Another striking thing that showed itself was that, like Camus, I found, in the depth of this horrible winter, an invincible summer in myself. While spiritual teachings have largely, in this culture, been turned into blunt instruments to keep everyone in fear and in line, the fact is that the Divine does exist. Everywhere and all the time. And it is there when you call it. You may indeed be at the brink, at the last straw, in despair and fear. But. The Divine is there to remind you that you take another breath, you step back, you allow things to reveal themselves and gradually, come to a higher point than ever seemed possible. And, hey. So what if you have to do this a thousand times a day? Which leads me to:

Pickles. The weather has just been gruesome this summer and the garden has not been the usual resplendent refuge.

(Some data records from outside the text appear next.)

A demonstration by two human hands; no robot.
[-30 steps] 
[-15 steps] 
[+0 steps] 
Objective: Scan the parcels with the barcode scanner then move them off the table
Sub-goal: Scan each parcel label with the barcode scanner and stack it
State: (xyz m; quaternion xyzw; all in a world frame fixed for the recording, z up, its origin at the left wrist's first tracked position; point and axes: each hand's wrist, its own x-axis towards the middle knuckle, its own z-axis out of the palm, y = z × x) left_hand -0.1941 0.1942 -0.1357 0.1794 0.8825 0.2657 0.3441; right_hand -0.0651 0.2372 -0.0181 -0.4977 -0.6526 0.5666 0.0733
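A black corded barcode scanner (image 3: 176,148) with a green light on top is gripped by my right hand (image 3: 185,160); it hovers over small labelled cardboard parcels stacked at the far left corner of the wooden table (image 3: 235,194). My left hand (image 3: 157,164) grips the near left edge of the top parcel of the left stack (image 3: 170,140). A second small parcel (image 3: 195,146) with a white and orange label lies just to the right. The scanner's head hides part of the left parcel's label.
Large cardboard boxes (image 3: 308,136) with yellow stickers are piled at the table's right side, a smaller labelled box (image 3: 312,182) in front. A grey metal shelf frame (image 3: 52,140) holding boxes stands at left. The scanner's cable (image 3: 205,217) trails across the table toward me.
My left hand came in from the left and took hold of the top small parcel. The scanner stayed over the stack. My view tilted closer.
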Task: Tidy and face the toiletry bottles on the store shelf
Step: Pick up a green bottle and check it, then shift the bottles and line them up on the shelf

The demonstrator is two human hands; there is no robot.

We have, however, had zucchini and the Partner suggested making pickles. I thought for a minute and then realized that a simple refrigerator pickle would be just the thing. We happened to have a jar of Trader Joe’s organic hot and spicy dill chips that had no pickles but had the pickling juice. Zucchini spears were duly inserted into said juice. Results in three days? Outstanding.

Otherwise the world seems to be mirroring the struggles we experience here (the irrational people, the bursts of Bad Behavior), and it looks more and more like full blown good vs. evil, which I always had trouble believing in, in the past. It is absolutely beyond mind boggling, and the fact that Bloviating Pustule thinks he can buy Greenland? Is so insane that it taxes one’s credulity that it has been…acknowledged as anything but completely psychotic. And when we go to the doctor now, they ask us if we take “a certain medication for a certain (x) condition”….naturally when I said, you really think some ringer is going to come in here for this fantastic non service? REALLY? and they say, well you MIGHT be an illegal trying to get a prescription refilled….we need to know you know what you’re taking….well. Let’s just say there are days happy hour starts Early. People are definitely crazy and things are definitely strange…but, blessings and thanks as always!!